Search code examples
pythoncross-validationk-fold

Does StratifiedKFold splits the same each time a for loop is called?


I use StratifiedKFold and a form of grid search for my Logistic Regression.

skf = StratifiedKFold(n_splits=6, shuffle=True, random_state=SEED)

I call this for loop for each combination of parameters:

for fold, (trn_idx, test_idx) in enumerate(skf.split(X, y)):

My question is, are trn_idx and test_idx the same for each fold every time I run the loop?
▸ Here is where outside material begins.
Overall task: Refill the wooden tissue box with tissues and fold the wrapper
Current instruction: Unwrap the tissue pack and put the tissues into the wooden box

For example, if fold0 contains trn_dx = [1,2,5,7,8] and test_idx = [3,4,6], is fold0 going to contain the same trn_idx and test_idx the next 5 times I run the loop?


Solution

  • Yes, the stratified k-fold split is fixed if random_state=SEED is fixed. The shuffle only shuffles the dataset along with their targets before the k-fold split.
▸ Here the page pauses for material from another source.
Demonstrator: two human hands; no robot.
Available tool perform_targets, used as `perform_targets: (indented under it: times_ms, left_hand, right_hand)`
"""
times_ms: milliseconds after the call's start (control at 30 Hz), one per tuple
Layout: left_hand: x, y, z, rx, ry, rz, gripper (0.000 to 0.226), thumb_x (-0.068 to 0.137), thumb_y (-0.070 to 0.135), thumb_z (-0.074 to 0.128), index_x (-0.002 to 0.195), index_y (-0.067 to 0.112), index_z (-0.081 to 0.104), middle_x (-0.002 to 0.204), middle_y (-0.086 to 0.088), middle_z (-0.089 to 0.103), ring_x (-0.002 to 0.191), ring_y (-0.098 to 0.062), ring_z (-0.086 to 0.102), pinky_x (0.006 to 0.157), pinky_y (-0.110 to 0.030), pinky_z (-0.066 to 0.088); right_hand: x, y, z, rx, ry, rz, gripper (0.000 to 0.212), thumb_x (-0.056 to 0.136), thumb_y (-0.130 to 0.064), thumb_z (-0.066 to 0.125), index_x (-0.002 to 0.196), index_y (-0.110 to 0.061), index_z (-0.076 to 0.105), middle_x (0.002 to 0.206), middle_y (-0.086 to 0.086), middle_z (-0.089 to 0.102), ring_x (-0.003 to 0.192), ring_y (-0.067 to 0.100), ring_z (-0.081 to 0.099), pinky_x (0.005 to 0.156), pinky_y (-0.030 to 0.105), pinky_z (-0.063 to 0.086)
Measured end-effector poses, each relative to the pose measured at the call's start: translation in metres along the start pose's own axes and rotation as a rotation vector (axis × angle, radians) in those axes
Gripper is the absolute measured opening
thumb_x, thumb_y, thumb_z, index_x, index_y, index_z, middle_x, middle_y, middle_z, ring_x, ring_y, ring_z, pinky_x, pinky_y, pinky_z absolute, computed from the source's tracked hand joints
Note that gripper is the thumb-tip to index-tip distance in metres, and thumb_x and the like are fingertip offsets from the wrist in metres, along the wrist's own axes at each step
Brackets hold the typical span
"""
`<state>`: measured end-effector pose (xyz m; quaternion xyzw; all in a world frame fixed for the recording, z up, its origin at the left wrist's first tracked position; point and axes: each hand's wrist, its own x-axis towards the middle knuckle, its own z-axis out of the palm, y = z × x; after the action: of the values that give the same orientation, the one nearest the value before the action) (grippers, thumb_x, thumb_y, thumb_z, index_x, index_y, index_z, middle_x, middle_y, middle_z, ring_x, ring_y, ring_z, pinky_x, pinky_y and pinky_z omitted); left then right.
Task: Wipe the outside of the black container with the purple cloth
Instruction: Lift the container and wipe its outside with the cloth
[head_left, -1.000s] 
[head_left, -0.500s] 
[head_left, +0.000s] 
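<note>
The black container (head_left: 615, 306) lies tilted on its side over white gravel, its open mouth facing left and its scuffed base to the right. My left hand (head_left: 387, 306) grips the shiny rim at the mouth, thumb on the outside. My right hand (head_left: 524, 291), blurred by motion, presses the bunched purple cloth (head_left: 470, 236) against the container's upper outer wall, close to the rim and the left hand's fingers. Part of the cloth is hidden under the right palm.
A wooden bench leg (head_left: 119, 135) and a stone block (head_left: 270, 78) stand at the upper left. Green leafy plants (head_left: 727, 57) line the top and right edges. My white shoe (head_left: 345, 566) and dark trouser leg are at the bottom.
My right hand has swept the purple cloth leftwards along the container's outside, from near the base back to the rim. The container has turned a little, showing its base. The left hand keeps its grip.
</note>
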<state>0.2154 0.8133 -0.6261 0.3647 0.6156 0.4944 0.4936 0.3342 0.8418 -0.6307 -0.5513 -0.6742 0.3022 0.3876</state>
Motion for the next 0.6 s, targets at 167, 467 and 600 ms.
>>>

    This means that each fold will always have their indexes:

    
    x = list(range(10))
    y = [1]*5 + [2]*5
    
    from sklearn.model_selection import StratifiedKFold
    
    skf = StratifiedKFold(n_splits=3, shuffle=True, random_state=42)
    
    for fold, (trn_idx, test_idx) in enumerate(skf.split(x, y)):
        print(trn_idx, test_idx)
    
    

    Output:

    [1 2 4 5 7 9] [0 3 6 8]
    [0 1 3 5 6 8 9] [2 4 7]
    [0 2 3 4 6 7 8] [1 5 9]
    
    

    No matter how may times I run this code.